EXERCISE PROMPT = Once the pictures are set aside, transcribe the remaining data exactly.

•••••

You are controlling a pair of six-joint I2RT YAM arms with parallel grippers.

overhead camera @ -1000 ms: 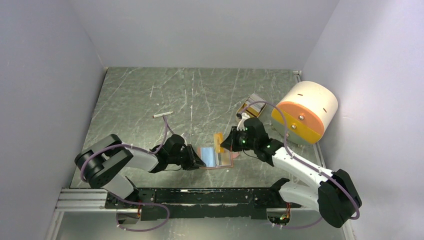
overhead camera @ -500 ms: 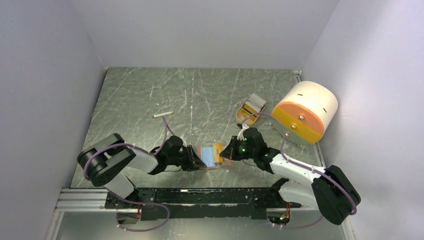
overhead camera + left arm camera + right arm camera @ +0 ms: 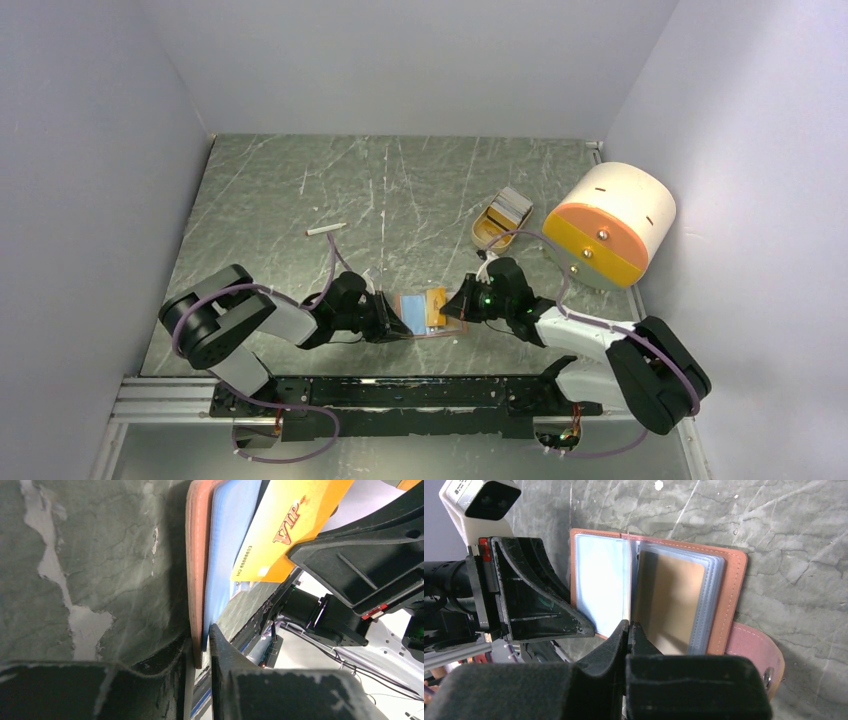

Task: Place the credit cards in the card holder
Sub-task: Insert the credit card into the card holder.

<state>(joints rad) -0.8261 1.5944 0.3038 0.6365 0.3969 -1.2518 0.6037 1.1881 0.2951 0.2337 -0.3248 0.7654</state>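
— What's biggest?
— The cream-and-orange cylinder (image 3: 610, 222), at the right of the overhead frame.
— And the reddish-brown leather card holder (image 3: 735, 587)?
— It lies open at lower centre. The left gripper (image 3: 201, 645) pinches its left edge.
— The cards?
— The light blue plastic card (image 3: 230, 540) lies inside. The right gripper (image 3: 628, 630), clamped tight, grips the orange-yellow plastic card (image 3: 669, 605) over the sleeves.

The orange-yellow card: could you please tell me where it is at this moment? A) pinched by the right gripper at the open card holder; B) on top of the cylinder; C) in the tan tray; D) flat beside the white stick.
A: the right gripper is shut on the orange-yellow card, which lies against the sleeves of the open card holder.
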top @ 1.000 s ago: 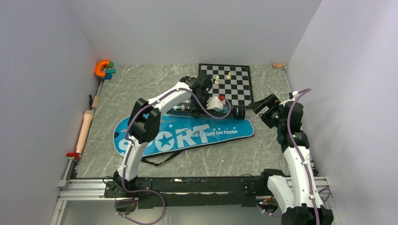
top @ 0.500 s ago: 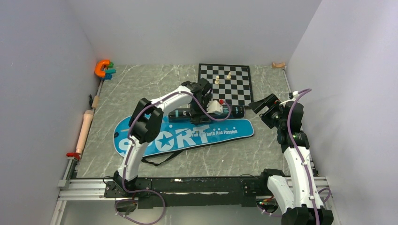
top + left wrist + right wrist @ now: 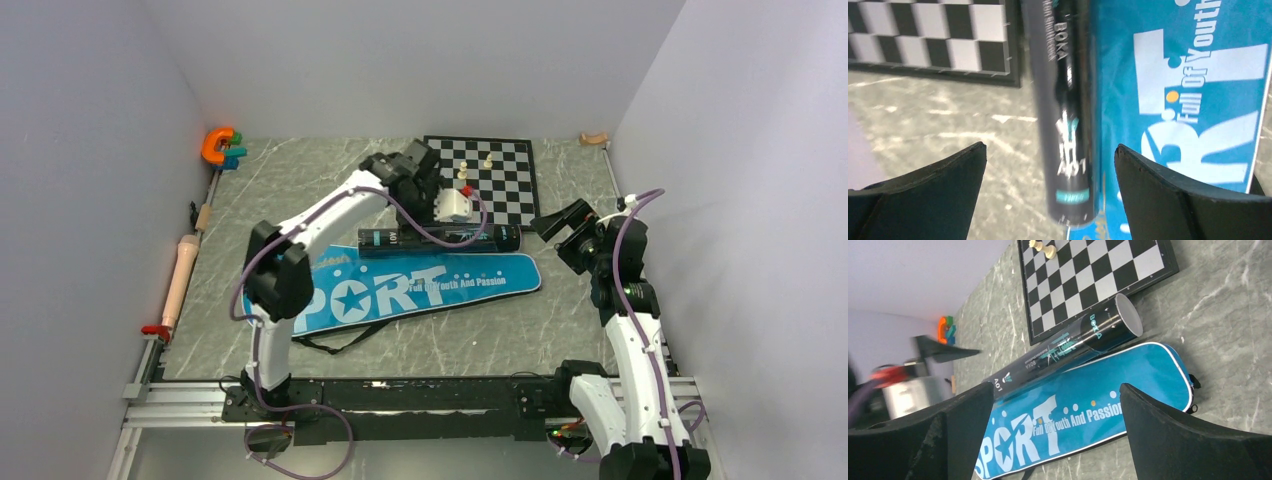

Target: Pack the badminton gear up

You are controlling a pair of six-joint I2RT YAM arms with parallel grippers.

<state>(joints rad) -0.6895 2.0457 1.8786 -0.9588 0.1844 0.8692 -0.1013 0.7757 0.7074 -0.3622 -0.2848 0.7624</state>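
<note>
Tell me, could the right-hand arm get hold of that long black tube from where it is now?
Probably yes. The right gripper is open, and the open end of the black tube lies just ahead with only bare table between. The blue bag alongside might crowd one finger.

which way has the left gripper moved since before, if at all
Yes: left gripper backed off the black tube, up alongside the chessboard's left edge.

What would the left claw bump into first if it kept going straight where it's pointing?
Probably the black tube: it lies straight ahead of the open left gripper, beside the blue bag. How far off it is remains unclear.
</note>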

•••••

RESPONSE TO THE TASK =
You are controlling a pair of six-joint I2RT YAM arms with parallel grippers.

overhead camera @ -1000 ms: 
overhead camera @ -500 ms: 
overhead camera + left arm camera + right arm camera @ +0 ms: 

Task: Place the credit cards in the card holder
Sub-task: Insert the credit card into the card holder.

<state>(joints rad) -0.8261 1.5944 0.3038 0.6365 0.3969 -1.2518 0.6037 1.1881 0.2951 0.2337 -0.3248 0.7654</state>
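— What's biggest?
— The cream-and-orange cylinder (image 3: 610, 222), at the right of the overhead frame.
— And the reddish-brown leather card holder (image 3: 735, 587)?
— It lies open at lower centre. The left gripper (image 3: 201, 645) pinches its left edge.
— The cards?
— The light blue plastic card (image 3: 230, 540) lies inside. The right gripper (image 3: 628, 630), clamped tight, grips the orange-yellow plastic card (image 3: 669, 605) over the sleeves.

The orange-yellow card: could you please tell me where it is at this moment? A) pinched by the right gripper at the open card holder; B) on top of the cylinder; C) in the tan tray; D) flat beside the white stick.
A: the right gripper is shut on the orange-yellow card, which lies against the sleeves of the open card holder.
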top @ 1.000 s ago: 
top @ 0.500 s ago: 
top + left wrist + right wrist @ now: 

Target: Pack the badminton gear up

You are controlling a pair of six-joint I2RT YAM arms with parallel grippers.

<state>(joints rad) -0.6895 2.0457 1.8786 -0.9588 0.1844 0.8692 -0.1013 0.7757 0.7074 -0.3622 -0.2848 0.7624</state>
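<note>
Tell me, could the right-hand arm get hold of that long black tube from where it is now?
Probably yes. The right gripper is open, and the open end of the black tube lies just ahead with only bare table between. The blue bag alongside might crowd one finger.

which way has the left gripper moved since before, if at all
Yes: left gripper backed off the black tube, up alongside the chessboard's left edge.

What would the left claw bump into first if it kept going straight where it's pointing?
Probably the black tube: it lies straight ahead of the open left gripper, beside the blue bag. How far off it is remains unclear.
</note>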

This output completes the exercise.